= Samora Machel Constituency =

Electoral constituency in the Khomas region of central Namibia

Samora Machel constituency (red) in the Khomas Region

Samora Machel Constituency (formerly known as Wanaheda Constituency) is a constituency in Windhoek in the Khomas Region of central Namibia. The constituency is located across four northern suburbs of Windhoek: Wanaheda, Greenwell Matongo, Goreangab, and part of Havana. It had a population of 50,110 in 2011, up from 29,382 in 2001. As of 2020 it had 45,962 registered voters.

Most of the residents of this constituency are formally unemployed and derive their income from informal employment and small enterprises like shebeens and car washes. The impact of HIV/AIDS is high.

==Name change==
The area which made up the constituency was named Wanaheda during colonial times, an acronym for 'Wambos, Namas, Hereros and Damaras', the four peoples that were allowed to live here. In 2003, following governmental and public recommendations, the constituency was renamed in honour of Mozambican President Samora Machel. The suburb itself still carries the old name.

==Politics==
Wanaheda is traditionally a stronghold of the South West Africa People's Organization (SWAPO) party. The 2004 regional election was won by John Ya Otto Nankudhu (SWAPO) with 8,370 votes of the 10,105 votes cast. Runners-up were Victoria Gawanas of the United Democratic Front (UDF, 594 votes), Fransiska Hipondoka of the Congress of Democrats (CoD, 475 votes), Gabriel Rukero of the National Unity Democratic Organisation (NUDO, 380 votes), and Adolf Kaurimuje of the Democratic Turnhalle Alliance (DTA, 201 votes).

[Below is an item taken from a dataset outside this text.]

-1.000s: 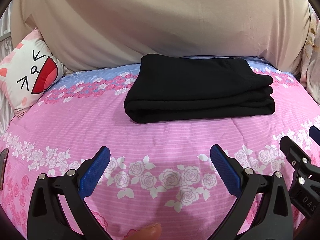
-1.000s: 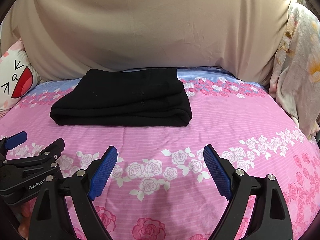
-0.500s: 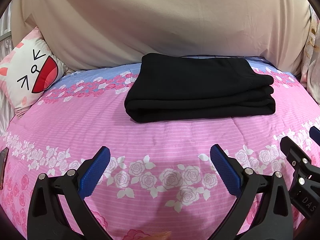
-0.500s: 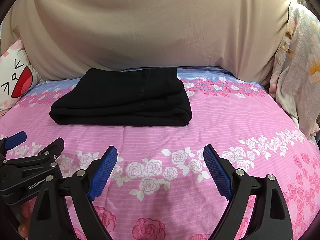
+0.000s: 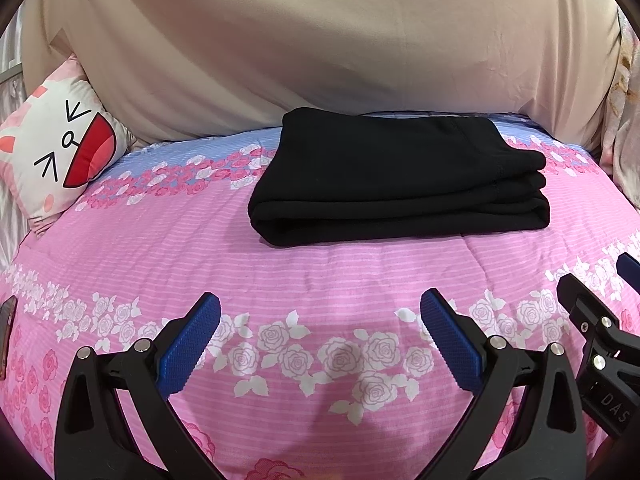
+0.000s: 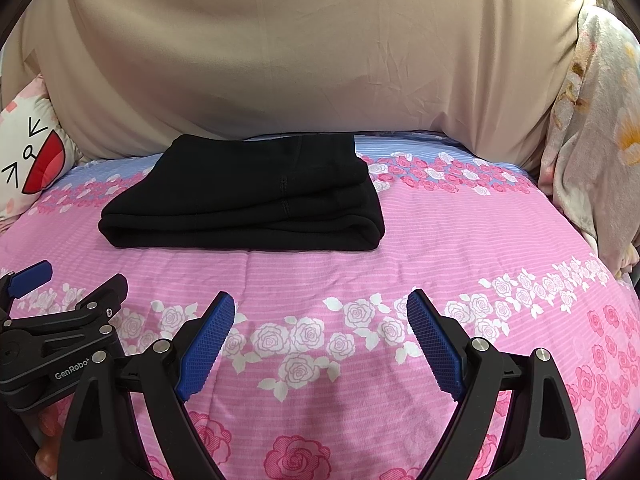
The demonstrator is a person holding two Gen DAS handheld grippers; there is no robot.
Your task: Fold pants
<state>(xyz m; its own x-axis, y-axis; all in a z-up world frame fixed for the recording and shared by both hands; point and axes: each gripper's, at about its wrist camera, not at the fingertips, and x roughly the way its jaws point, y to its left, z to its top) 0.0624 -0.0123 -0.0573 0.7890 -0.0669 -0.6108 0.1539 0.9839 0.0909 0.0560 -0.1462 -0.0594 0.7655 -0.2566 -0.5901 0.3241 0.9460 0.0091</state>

The 2015 regional election were also won by SWAPO whose Fanuel San Shivute gained 8,774 votes. Tuyenikelao Kanyiki of the Rally for Democracy and Progress (RDP) finished distant second with 1,078 votes. The SWAPO candidate also won the 2020 regional election, albeit by a much smaller margin. Nestor Kalola received 4,802 votes. Erastus Kupololo of the Independent Patriots for Change (IPC), an opposition party formed in August 2020, came second with 3,402 votes.